Material for the task: Begin

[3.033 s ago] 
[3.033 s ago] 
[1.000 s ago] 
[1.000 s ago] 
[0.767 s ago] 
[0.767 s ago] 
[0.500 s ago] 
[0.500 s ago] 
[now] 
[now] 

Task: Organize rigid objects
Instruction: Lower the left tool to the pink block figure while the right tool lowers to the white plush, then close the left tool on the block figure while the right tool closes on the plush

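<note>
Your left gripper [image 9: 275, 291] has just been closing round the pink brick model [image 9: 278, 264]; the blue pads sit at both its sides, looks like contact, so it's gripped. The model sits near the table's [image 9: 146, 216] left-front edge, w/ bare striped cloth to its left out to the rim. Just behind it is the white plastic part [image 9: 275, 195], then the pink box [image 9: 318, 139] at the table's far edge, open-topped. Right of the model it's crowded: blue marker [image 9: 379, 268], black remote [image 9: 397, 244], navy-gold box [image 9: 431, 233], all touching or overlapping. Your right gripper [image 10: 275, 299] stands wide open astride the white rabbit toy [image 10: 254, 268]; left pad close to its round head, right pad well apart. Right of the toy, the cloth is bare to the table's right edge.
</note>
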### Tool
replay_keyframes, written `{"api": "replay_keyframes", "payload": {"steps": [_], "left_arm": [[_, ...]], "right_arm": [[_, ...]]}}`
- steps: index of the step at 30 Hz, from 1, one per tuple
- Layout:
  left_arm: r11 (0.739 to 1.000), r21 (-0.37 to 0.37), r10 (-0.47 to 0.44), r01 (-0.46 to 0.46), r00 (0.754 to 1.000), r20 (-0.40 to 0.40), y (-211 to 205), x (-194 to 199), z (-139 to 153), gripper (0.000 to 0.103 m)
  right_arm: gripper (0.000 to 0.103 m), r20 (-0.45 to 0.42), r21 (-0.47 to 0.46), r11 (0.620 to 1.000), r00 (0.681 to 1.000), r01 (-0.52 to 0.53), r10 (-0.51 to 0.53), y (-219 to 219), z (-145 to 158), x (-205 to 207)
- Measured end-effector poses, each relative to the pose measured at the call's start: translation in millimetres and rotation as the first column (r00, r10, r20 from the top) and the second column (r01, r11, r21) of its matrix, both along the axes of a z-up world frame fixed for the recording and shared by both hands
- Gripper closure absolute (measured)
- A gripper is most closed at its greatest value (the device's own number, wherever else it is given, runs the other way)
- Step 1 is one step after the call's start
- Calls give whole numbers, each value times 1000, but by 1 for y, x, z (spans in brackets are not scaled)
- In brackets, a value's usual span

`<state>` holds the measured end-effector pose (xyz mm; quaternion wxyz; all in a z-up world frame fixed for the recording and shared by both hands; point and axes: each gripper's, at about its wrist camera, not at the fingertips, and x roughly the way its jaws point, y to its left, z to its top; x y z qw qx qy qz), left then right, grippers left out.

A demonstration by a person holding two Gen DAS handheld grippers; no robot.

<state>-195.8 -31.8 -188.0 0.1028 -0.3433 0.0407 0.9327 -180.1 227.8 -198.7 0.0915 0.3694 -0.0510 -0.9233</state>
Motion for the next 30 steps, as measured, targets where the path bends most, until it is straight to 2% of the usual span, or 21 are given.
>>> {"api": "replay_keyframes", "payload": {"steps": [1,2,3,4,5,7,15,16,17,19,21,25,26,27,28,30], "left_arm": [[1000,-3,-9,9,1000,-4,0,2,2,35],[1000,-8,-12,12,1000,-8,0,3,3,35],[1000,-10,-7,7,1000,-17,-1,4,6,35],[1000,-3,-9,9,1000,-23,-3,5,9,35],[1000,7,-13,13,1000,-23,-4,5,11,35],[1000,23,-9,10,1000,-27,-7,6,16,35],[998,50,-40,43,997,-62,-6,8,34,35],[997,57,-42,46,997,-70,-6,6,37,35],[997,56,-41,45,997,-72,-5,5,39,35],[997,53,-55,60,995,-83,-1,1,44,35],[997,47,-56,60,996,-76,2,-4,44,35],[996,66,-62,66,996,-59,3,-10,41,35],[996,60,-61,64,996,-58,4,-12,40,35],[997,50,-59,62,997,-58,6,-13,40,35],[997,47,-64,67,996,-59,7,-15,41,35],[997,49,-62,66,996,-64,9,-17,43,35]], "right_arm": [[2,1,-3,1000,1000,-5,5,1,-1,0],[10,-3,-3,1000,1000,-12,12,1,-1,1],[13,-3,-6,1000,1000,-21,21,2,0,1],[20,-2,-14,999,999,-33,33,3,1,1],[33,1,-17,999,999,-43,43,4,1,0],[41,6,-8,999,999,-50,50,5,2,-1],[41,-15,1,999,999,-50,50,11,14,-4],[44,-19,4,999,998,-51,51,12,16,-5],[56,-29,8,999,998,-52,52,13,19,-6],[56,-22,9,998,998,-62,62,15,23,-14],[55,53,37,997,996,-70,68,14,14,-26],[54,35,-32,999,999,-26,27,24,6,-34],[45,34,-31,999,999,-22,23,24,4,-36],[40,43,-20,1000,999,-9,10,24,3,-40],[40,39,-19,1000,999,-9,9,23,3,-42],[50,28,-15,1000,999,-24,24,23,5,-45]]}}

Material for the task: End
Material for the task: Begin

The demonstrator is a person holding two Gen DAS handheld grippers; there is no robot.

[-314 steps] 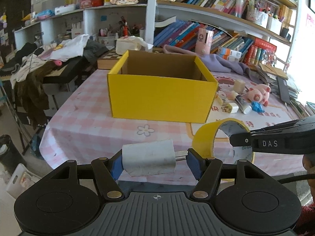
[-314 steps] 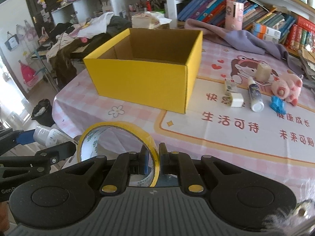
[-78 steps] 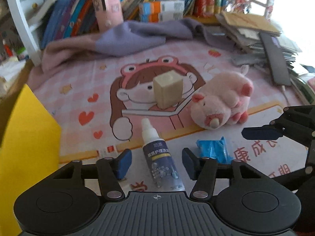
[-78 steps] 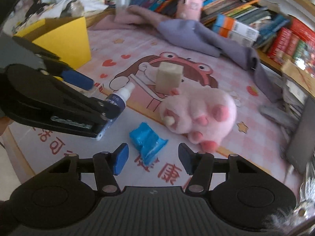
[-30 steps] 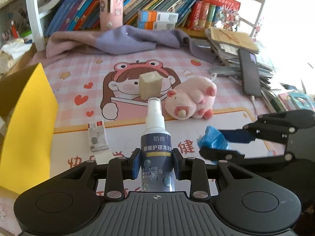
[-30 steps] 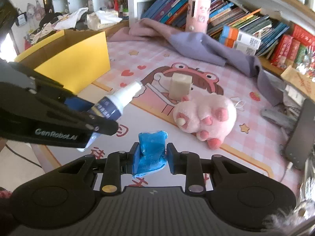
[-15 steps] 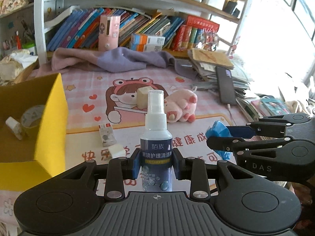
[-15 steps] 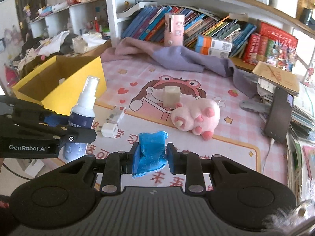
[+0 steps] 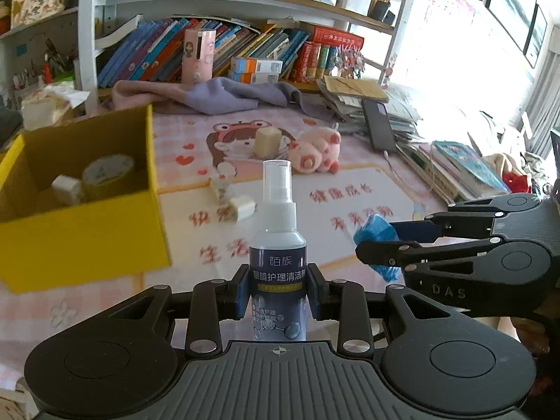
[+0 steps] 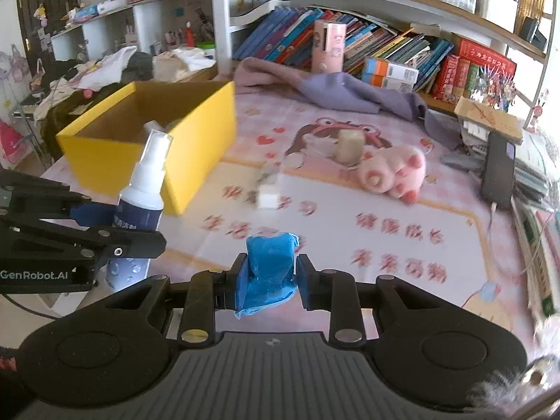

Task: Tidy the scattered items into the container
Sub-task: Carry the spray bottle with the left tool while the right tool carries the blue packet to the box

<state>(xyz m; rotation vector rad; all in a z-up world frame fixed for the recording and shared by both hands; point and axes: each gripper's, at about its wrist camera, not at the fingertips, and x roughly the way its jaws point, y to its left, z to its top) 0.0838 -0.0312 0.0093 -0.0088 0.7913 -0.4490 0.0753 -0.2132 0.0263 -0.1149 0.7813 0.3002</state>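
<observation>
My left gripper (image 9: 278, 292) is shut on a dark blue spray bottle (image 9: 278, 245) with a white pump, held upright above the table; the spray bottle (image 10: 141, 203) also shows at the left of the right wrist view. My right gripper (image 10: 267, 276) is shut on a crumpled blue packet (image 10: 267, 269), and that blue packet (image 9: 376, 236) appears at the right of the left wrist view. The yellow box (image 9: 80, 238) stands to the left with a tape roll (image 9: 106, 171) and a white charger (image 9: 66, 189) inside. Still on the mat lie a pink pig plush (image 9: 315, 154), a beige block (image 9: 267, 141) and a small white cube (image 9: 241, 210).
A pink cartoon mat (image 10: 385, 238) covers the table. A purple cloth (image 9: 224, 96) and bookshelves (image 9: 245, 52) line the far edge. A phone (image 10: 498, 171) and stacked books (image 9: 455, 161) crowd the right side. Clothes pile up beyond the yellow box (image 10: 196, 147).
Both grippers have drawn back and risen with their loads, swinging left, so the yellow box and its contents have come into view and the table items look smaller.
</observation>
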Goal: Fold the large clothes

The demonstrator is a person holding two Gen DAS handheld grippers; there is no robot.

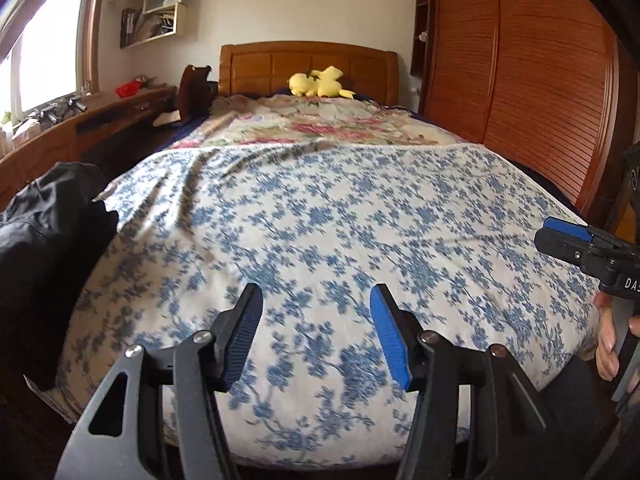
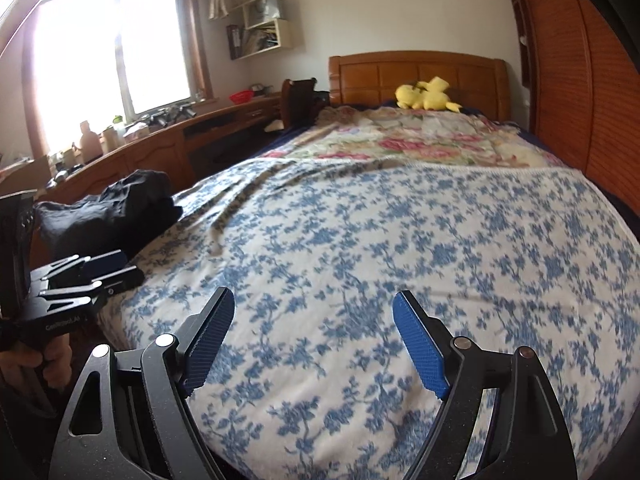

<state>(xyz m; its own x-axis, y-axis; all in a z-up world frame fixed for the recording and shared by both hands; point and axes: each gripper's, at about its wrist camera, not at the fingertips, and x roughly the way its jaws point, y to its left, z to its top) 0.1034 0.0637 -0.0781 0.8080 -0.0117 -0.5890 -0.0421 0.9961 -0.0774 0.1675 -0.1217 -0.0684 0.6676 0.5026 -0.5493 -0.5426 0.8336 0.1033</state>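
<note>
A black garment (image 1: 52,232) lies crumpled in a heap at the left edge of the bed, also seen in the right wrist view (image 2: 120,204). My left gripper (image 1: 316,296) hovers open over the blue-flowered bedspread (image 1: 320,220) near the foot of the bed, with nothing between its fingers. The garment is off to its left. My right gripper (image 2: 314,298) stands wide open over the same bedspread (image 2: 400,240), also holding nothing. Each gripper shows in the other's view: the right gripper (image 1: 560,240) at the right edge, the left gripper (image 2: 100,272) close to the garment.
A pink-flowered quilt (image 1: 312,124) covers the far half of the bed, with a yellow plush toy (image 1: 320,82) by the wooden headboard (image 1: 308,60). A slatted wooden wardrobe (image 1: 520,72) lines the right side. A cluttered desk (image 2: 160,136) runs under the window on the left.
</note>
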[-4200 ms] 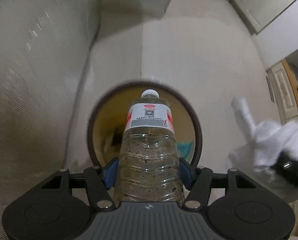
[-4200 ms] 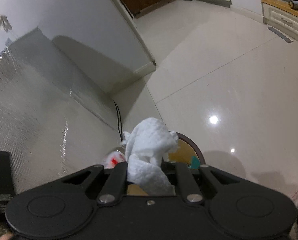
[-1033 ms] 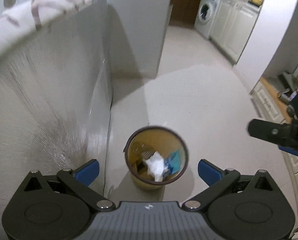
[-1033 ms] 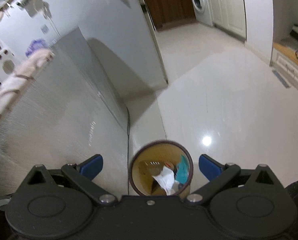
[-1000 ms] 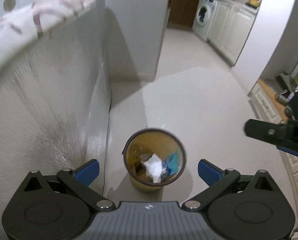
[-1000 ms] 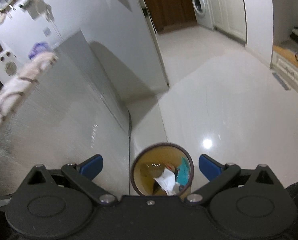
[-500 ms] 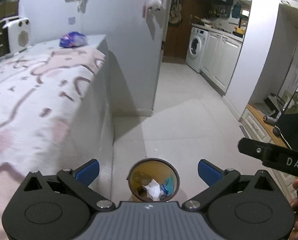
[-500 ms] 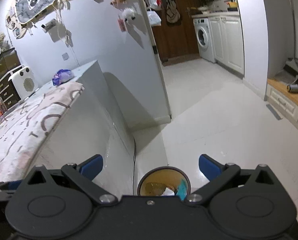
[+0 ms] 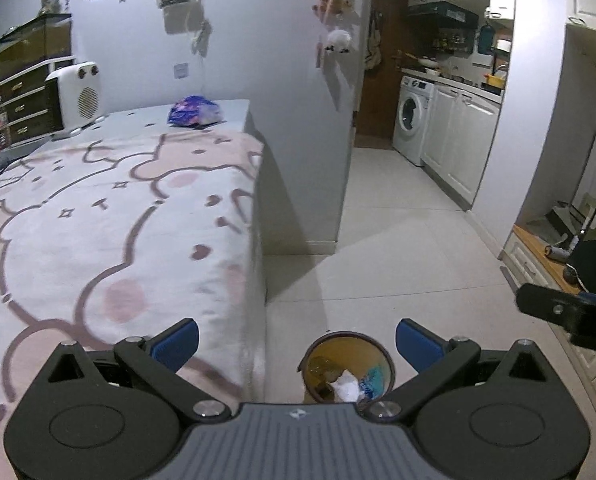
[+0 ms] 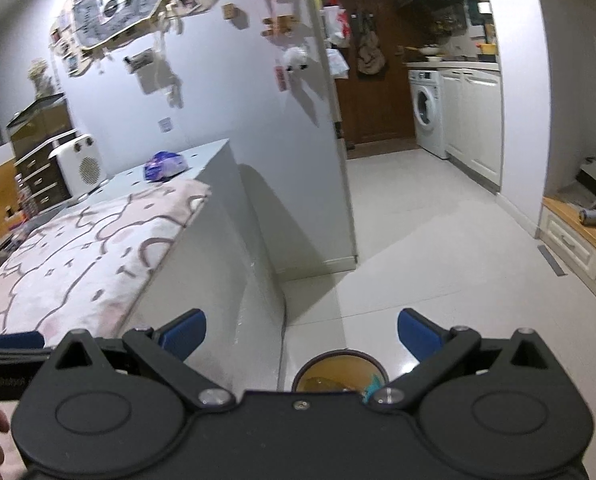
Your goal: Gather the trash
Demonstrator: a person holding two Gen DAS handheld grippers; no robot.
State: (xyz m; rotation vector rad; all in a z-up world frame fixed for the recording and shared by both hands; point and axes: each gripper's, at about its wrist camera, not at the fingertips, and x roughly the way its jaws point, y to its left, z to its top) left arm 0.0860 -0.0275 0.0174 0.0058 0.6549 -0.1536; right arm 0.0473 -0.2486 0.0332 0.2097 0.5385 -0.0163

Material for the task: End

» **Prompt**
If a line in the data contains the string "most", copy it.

» **The answer**
- A gripper is most closed at its greatest value (the device's own number, wherever else it is given, runs the other way)
Motion for the next 30 steps, as measured, targets where the path bends most, until it is straight to 2% of the usual span, or 21 are given.

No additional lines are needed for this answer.